WHAT IS NEEDED: What lines in the data below mention the string "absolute"? Copy them out.

□ □ □

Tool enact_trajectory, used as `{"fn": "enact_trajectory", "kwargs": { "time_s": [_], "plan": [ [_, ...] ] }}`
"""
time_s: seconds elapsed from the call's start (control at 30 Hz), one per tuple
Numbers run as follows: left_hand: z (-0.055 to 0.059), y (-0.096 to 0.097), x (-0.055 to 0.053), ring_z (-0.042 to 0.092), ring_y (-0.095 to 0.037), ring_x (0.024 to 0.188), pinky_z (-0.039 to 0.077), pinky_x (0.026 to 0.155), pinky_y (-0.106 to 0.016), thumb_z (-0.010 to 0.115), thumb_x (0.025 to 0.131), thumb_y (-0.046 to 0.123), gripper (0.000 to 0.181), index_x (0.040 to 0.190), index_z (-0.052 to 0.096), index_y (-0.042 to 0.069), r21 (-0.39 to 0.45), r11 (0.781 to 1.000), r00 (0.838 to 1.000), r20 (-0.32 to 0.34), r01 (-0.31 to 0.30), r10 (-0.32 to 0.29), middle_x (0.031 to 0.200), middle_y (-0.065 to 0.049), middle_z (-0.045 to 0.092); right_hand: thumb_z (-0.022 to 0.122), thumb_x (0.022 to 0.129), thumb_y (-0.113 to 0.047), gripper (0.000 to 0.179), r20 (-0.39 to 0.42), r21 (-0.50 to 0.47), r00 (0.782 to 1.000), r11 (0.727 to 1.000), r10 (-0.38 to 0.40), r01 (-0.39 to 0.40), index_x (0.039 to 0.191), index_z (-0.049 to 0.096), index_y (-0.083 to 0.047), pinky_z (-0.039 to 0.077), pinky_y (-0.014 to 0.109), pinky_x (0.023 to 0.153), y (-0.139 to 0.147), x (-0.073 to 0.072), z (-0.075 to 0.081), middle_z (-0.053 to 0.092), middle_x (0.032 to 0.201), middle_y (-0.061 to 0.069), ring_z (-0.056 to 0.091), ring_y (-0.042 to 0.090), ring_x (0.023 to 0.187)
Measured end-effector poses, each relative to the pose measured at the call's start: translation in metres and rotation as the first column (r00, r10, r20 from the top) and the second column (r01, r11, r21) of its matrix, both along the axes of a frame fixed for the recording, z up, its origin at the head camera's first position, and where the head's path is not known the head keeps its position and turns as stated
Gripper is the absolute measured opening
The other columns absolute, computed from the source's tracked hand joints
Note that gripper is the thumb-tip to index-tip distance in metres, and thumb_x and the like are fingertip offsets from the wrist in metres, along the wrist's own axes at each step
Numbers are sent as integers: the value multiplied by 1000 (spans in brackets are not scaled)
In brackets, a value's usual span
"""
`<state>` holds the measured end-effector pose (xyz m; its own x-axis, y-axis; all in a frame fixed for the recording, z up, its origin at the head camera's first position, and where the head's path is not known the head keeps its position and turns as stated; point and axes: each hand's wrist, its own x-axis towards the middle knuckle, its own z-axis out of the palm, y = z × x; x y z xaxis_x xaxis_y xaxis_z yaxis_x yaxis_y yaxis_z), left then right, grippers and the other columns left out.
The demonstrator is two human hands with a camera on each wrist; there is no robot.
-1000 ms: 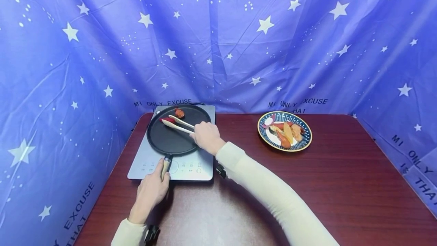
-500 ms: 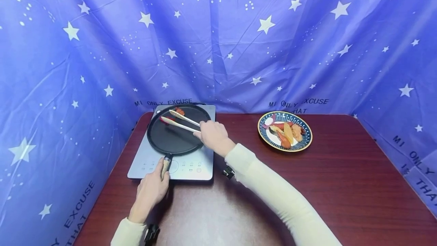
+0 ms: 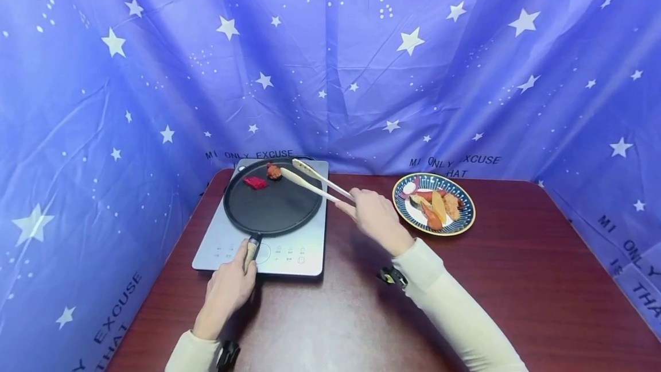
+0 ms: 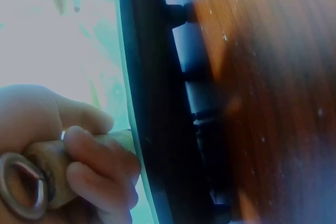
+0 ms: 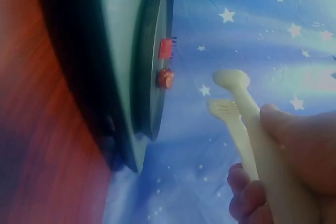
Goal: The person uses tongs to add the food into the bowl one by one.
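Note:
My left hand [image 3: 231, 287] grips the handle [image 3: 251, 251] of a round black frying pan [image 3: 268, 208]; in the left wrist view its fingers curl round the handle, which ends in a metal ring [image 4: 23, 186]. A red piece of food [image 3: 255, 182] and a brownish-orange piece [image 3: 273, 171] lie near the pan's far side. My right hand [image 3: 379, 220] holds cream-coloured tongs [image 3: 320, 183], thumb on one arm and fingers round the other. The tong tips are apart with nothing between them, over the pan's far right edge in the head view.
Under the pan is a silver induction cooktop [image 3: 212, 245] on the dark red wooden table [image 3: 330, 314]. To the right stands a blue-patterned plate [image 3: 400, 205] bearing several food pieces. A blue star-printed curtain [image 3: 330, 73] encloses the back and sides.
My right hand has moved right with the tongs, away from the red piece. Both food pieces stay in the pan. My left hand keeps its grip on the handle.

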<state>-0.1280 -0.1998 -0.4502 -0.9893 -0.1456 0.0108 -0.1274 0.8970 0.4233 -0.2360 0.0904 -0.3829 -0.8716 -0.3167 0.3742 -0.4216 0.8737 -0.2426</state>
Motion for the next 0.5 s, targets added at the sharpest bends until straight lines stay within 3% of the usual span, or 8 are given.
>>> {"fn": "enact_trajectory", "kwargs": {
  "time_s": [0.17,0.33,0.5],
  "plan": [
    [2,-1,-1,61,-46,81,46,67,-55,45,94,29,56,147,35,12,-3,1000,1000,-5,-2,2,105,-31,62,60,90,-45,35,30,-57,1000,998,6,-4,83,62,-10,41,38,47,25,11,-3,50,61,-2,50,19,51],
    [3,0,-2,61,-46,81,46,66,-55,45,94,29,56,147,34,13,5,1000,1000,-1,1,-1,106,-31,62,64,87,-45,33,62,-71,997,997,-39,43,86,66,-12,41,38,51,55,19,-7,52,62,-5,51,17,55],
    [2,0,-1,61,-45,79,46,65,-54,46,94,29,56,146,35,13,9,1000,1000,6,0,0,105,-31,62,65,85,-46,31,88,-72,993,993,-83,89,78,61,-16,37,36,48,89,28,-13,48,58,-6,48,17,54]
  ]
}}
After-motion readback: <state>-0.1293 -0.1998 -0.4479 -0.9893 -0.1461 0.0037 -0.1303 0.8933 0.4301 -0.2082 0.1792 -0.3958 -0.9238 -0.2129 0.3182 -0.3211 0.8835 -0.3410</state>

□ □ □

SOLUTION FOR THIS EXERCISE:
Gripper is the absolute measured opening
The other columns absolute, computed from the source's tracked hand joints

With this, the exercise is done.